Rice University computer scientist Todd Treangen was awarded a $600,000 contract from Intelligence Advanced Research Projects Activity (IARPA) to develop new DNA screening tools.
This award is the second phase of a $2.7 million dollar contract from the Functional Genomic and Computational Assessment of Threats (Fun GCAT) program, which is managed by IARPA within the office of the director of National Intelligence.
“The goal of this project is to develop a robust software solution for assessing the threat potential of short DNA sequences targeted for rapid yet sensitive screening of oligonucleotides,” the assistant professor of Computer Science said.
“Specifically, we aspire to enhance DNA screening of sequences that might accidentally, or intentionally, be altered to result in a synthetic biological threat,” he said.
To accurately characterize threat potential of short DNA sequences, Treangen partnered with experts in biology, machine learning, statistics, and software engineering. Christopher Jermaine, professor of Computer Science, explained why machine learning plays an important role in the research.
“Machine learning is an important part of determining the threat level, because when a database is searched for matches to a potentially dangerous sequence, more than one close match can be returned. Each match comes with a rich set of data, including English text, that can provide a clue as to the level of danger. Figuring out how to combine all of this data to synthesize a final threat level is a challenging learning problem,” Jermaine said.
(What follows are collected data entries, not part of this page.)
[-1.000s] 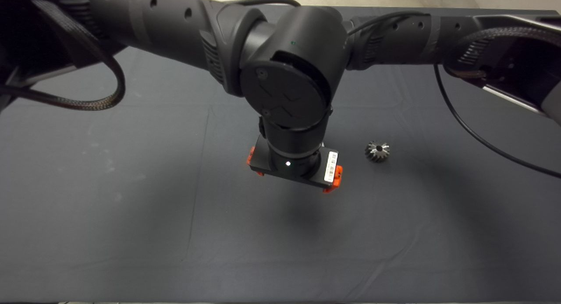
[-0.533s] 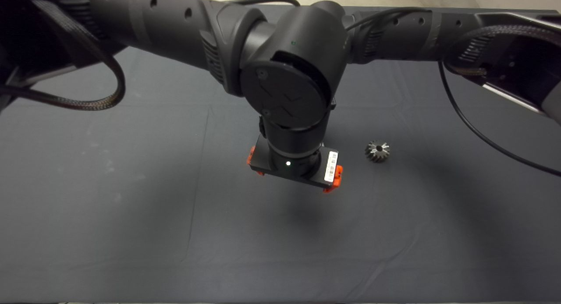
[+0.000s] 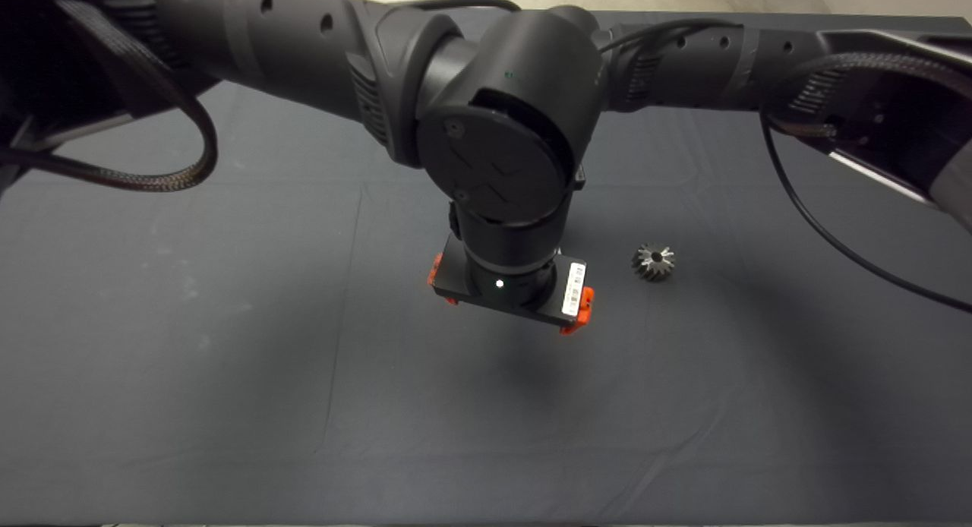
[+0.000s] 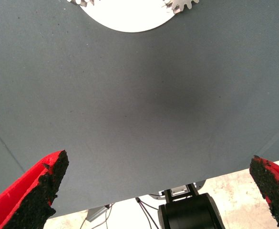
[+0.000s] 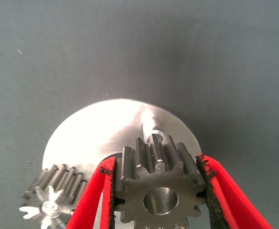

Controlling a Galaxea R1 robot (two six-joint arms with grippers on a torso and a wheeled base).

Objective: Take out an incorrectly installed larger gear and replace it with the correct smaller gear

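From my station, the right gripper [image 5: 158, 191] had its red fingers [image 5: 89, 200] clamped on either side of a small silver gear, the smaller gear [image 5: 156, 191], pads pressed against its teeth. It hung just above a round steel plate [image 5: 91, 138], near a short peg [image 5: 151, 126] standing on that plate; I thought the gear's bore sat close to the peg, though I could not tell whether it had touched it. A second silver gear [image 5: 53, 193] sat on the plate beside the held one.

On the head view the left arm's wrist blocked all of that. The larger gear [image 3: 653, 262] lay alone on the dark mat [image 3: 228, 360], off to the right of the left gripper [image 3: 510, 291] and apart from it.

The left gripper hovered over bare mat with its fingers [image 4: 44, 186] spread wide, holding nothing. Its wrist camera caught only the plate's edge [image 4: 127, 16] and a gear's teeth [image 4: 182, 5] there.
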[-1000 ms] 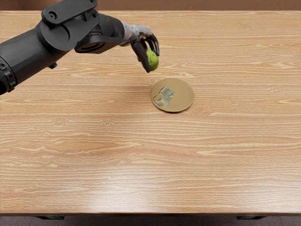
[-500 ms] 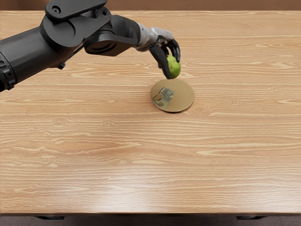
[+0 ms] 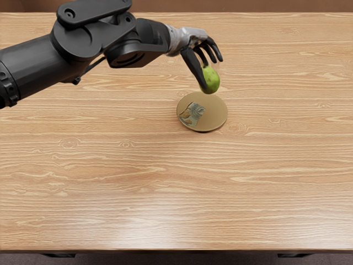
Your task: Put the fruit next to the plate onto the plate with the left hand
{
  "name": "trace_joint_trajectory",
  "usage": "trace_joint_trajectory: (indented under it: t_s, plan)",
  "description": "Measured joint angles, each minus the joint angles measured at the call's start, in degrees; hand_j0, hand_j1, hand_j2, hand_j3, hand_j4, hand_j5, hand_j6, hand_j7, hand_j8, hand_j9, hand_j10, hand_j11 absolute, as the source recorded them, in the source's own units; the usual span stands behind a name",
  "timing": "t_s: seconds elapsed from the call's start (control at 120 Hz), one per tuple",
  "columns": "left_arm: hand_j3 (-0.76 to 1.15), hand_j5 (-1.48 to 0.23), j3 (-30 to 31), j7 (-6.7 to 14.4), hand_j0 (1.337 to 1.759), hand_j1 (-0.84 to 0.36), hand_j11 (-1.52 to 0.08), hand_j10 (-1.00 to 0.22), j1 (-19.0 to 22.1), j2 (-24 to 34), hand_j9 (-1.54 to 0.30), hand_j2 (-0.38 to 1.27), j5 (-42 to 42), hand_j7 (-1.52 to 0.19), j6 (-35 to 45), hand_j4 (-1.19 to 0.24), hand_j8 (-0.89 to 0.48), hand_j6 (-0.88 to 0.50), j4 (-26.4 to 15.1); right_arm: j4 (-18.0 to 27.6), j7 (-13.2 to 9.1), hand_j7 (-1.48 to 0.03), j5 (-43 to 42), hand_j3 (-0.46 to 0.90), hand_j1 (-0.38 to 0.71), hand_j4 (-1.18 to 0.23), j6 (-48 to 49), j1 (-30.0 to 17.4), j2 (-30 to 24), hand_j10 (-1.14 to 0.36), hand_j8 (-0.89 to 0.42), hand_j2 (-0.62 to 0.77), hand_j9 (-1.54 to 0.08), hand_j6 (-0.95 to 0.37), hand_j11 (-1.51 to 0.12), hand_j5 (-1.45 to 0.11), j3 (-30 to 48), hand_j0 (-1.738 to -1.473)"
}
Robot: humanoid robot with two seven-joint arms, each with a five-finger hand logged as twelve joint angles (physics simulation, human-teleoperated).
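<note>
One green fruit (image 3: 210,79) is in the air over the far edge of the single round plate (image 3: 214,117) on the table (image 3: 176,187). The left hand (image 3: 198,48) spreads its fingers, only one digit touching the fruit.

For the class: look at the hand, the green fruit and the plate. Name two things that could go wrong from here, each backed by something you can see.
1. The left hand's fingers look spread, and the green fruit hangs over the plate's far rim, not its middle. It may strike the rim and roll onto the table.
2. The plate looks flat and the fruit rounded, so it may roll off even after landing.
</note>
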Motion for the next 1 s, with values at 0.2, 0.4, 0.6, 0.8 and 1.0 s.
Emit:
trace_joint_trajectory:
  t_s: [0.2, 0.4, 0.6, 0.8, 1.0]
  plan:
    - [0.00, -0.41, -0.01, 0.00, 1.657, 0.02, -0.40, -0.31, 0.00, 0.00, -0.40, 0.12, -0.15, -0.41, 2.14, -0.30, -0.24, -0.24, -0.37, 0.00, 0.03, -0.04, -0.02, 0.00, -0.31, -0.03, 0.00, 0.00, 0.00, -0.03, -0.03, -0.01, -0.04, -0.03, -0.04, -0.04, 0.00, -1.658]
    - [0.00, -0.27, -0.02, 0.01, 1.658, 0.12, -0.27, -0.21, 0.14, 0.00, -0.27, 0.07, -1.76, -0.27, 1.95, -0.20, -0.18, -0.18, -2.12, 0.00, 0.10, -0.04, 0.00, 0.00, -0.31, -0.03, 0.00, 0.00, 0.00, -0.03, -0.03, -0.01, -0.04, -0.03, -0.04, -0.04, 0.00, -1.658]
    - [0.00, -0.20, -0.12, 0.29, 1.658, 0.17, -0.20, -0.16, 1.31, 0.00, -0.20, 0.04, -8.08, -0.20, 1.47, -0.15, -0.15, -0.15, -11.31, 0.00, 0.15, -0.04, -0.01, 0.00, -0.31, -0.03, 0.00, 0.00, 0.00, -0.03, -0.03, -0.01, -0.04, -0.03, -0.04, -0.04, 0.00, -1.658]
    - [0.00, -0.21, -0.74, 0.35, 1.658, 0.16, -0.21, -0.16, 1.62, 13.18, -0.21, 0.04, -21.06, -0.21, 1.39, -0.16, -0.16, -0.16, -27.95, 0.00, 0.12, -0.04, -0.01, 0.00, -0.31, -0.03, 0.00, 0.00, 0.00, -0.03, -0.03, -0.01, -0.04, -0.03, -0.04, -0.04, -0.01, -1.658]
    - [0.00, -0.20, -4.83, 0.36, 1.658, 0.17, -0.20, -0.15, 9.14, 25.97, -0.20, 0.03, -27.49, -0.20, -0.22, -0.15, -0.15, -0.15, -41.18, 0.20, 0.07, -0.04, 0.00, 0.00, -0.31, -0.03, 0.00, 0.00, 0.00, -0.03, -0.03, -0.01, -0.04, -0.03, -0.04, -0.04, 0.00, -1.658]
“Our multidisciplinary team is highly motivated to improve bio-threat detection methods through the development of new tools. These tools are divided in two foundational tasks in bioinformatics which are taxonomic assignment and functional characterization,” Treangen said.
Large-scale data analysis in computational biology and bioinformatics present different challenges. Treangen’s research focuses on developing thrifty algorithms and data structures that covers the areas of multiple genome alignment, multiple genome assembly and multiple genome annotations.
“A few application areas of my research include microbial forensics, microbial ecology, and rapid pathogen screening. Furthermore, I have prioritized working hand in glove with biologists to develop bioinformatics software and analysis pipelines geared towards facilitating both exploratory and hypothesis-driven biological research,” Treangen said.